“En el odio te sientes segura, el odio no te traiciona. El amor es otra cosa”, sentencia Alicia Borrachero en la última escena de Tierra del fuego. No, no quiero hacer un spoiler en la primera línea de este artículo, pero lo cierto es que esta frase encierra la esencia de esta obra asentada en las Naves del Español (Matadero Madrid). Hay dos clases de personas: las que viven amparadas en esa especie de jaula de oro que proporciona el rencor y las que deciden romper los barrotes de esa cárcel y salir a la calle a perdonar. Yael, la protagonista de Tierra del fuego, pertenece a este segundo grupo. Claudio Tolcachir, director argentino con una amplia trayectoria a sus espaldas, ha tenido la valentía de poner sobre el escenario este texto de Mario Diament que habla abiertamente sobre terrorismo, sobre el conflicto palestino-israelí y sobre cómo siempre acaban pagando justos por pecadores. Mientras disfrutaba (no sin cierta congoja) del espectáculo, no paraba de pensar cómo los hombres nos aferramos a los partidos políticos y a las religiones como si fueran dogmas capaces de explicar los grandes principios morales de la realidad, de decirnos qué es lo que está bien y qué es lo que está mal. Sin embargo, a lo largo de la historia han dejado tantos millones de muertos en el camino que deberíamos plantearnos seriamente hasta qué punto merece la pena matar por una idea o por cuestiones de fe.

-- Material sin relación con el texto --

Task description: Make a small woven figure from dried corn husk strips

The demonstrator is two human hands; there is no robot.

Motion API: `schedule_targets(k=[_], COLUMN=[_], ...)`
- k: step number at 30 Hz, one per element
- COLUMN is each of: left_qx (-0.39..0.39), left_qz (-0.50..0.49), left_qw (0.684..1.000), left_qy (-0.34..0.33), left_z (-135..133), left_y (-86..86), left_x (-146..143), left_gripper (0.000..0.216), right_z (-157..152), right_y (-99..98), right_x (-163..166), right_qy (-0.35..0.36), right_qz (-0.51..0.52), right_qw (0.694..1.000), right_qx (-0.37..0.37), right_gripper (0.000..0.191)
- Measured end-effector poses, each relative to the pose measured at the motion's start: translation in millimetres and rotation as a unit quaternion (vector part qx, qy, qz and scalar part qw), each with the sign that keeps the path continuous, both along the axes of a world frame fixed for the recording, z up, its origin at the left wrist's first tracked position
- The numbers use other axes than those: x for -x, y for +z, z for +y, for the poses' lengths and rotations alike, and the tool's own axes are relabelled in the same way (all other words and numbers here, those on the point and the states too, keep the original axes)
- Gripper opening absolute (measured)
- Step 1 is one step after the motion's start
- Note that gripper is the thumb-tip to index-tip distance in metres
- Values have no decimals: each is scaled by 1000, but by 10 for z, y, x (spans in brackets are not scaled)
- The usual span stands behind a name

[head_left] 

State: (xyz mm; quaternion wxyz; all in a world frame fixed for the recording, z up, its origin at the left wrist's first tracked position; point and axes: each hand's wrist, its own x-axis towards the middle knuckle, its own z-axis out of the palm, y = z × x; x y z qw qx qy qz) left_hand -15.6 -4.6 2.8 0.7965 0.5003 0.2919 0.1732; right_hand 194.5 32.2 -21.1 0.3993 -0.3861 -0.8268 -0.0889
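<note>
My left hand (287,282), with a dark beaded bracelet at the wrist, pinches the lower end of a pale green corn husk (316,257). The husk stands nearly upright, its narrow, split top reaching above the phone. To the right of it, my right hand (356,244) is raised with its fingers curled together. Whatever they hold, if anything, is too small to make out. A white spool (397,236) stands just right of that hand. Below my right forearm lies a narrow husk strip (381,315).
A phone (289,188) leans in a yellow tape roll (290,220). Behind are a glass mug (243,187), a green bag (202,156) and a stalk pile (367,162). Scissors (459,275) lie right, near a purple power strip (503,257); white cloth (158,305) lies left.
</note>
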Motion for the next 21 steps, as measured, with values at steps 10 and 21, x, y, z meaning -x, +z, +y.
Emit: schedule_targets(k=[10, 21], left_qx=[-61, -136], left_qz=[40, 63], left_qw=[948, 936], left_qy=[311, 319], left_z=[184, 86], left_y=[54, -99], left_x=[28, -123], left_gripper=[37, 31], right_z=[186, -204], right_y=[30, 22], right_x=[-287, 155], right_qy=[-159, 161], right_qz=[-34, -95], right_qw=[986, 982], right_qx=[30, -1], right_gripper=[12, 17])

Como he mencionado anteriormente, Alicia Borrachero interpreta a Yael, una mujer israelí que fue víctima de un atentado terrorista perpetrado por un joven palestino y en el que su mejor amiga perdió la vida. Yael, lejos de encerrarse en su dolor, comienza a reunirse con mujeres palestinas y a trabajar con obstinación por la paz. Tanto es así que con el paso de los años va a visitar a prisión a Hassan El-Fawzi (Abdelatif Hwidar), el hombre que estuvo a punto de matarla. El texto ahonda en la psicología del terrorista, en sus orígenes, en los acontecimientos que atravesó hasta cometer aquel ataque terrorista. La figura del terrorista y de su abogado, a quien da vida Hamid Krim, representan la idiosincrasia del pueblo palestino, mientras que el marido de Yael (Tristán Ulloa), su padre (Juan Calot) y la madre de su difunta amiga (Malena Gutiérrez) tratan de explicar cómo perciben el problema los israelíes. Y es que, tal y como se hace hincapié a lo largo del montaje, basta ya de reforzar el concepto de “los otros” y “nosotros”, porque ambos son caras del mismo conflicto. Un eterno combate que arrasa a diario con la población civil.
En cuanto a los aspectos puramente técnicos de la función, cabe destacar la constante presencia en escena de todos los personajes y la dinámica en la que uno toma el foco y se apoya en el resto a lo largo de la escena, integrándolos en ella de forma lógica y natural. La escenografía y el vestuario, ambos diseñados por Elisa Sanz, son austeros, en perfecta concordancia con la temática de la obra. El muro y la mesa, con tierra en su parte central, constituyen dos grandes elementos metafóricos que giran en torno al sempiterno enfrentamiento entre Israel y Palestina.
El reparto está soberbio, con una Alicia Borrachero sublime y desgarradora que hace gala de una contundencia vocal admirable. Abdelatif Hwidar interpreta el papel más difícil, el del terrorista, y se desenvuelve con tanta honestidad y veracidad que casi logras empatizar con él, y digo casi porque para mí la violencia jamás será una vía válida para pelear por un ideal. La templanza de Tristán Ulloa, la madurez de Juan Calot, la fuerza de Malena Gutiérrez y la actitud algo sibilina de Hamid Krim redondean una obra absolutamente necesaria en el panorama actual.